Description of the task: Please give back only the lines below from the one containing "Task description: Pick" to the one containing "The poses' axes", each repeated word for word, both ends included.

Listed entries:
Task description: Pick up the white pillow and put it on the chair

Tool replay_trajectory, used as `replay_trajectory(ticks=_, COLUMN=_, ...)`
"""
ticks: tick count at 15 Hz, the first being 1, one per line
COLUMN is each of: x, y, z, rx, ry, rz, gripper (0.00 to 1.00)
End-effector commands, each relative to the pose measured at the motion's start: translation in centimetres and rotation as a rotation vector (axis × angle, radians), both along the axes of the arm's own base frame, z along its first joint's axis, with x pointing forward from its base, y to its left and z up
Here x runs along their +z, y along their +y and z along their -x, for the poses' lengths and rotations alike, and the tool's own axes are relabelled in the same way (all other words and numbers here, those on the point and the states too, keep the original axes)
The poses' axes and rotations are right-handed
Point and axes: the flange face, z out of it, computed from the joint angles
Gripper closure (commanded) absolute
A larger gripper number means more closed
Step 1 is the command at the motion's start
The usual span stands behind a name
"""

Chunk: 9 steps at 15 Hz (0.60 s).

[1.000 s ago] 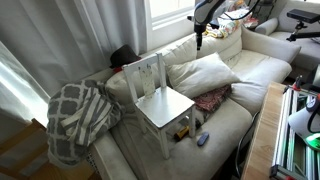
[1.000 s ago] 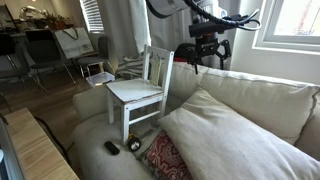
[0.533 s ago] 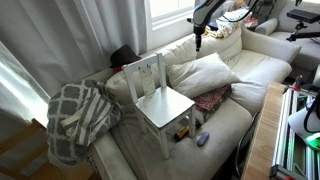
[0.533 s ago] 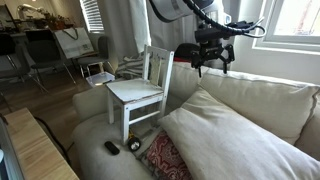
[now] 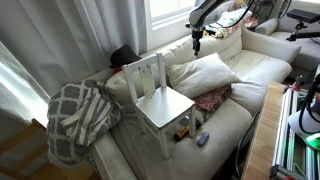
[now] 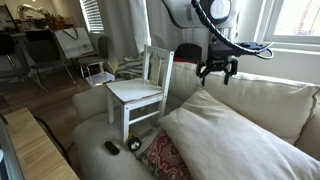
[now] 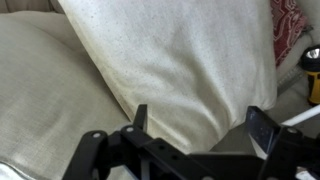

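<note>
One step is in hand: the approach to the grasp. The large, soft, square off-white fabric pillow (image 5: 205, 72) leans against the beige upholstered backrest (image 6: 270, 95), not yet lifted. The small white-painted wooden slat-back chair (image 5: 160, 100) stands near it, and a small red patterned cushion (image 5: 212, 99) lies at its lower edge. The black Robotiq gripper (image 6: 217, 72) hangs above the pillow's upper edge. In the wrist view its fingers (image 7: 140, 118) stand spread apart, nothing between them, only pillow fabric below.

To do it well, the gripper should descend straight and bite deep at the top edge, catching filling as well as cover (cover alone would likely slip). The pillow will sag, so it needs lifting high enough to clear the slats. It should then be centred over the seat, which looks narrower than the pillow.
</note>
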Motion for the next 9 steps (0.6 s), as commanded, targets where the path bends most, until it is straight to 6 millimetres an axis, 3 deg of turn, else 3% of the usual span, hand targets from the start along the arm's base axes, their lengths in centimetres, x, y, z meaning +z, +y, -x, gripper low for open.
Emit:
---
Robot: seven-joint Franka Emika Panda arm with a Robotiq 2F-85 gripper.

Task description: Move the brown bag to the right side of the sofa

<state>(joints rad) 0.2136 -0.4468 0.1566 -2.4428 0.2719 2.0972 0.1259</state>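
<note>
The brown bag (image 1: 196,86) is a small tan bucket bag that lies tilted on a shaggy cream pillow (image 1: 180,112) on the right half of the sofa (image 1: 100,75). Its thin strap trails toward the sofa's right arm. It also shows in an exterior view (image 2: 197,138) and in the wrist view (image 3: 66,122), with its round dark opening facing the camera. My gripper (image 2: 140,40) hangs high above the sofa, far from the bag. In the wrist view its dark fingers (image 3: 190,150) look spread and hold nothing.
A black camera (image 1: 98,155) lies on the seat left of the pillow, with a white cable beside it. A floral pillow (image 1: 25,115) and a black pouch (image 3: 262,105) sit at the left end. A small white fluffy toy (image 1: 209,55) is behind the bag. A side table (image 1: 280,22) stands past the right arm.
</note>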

Task solution:
Task description: Pick up the white pillow and put it on the chair

Tool replay_trajectory, used as `replay_trajectory(ticks=_, COLUMN=_, ...)`
"""
ticks: tick count at 15 Hz, the first being 1, one per line
COLUMN is each of: x, y, z, rx, ry, rz, gripper (0.00 to 1.00)
End-effector commands, each relative to the pose measured at the motion's start: translation in centimetres and rotation as a rotation vector (axis × angle, radians), both along the axes of the arm's own base frame, z along its first joint's axis, with x pointing forward from its base, y to its left and z up
Here x runs along their +z, y along their +y and z along their -x, for the poses' lengths and rotations alike, and the tool's own axes are relabelled in the same way (all other words and numbers here, those on the point and the states too, keep the original axes)
The poses' axes and rotations are right-handed

Nothing else is needed for the answer.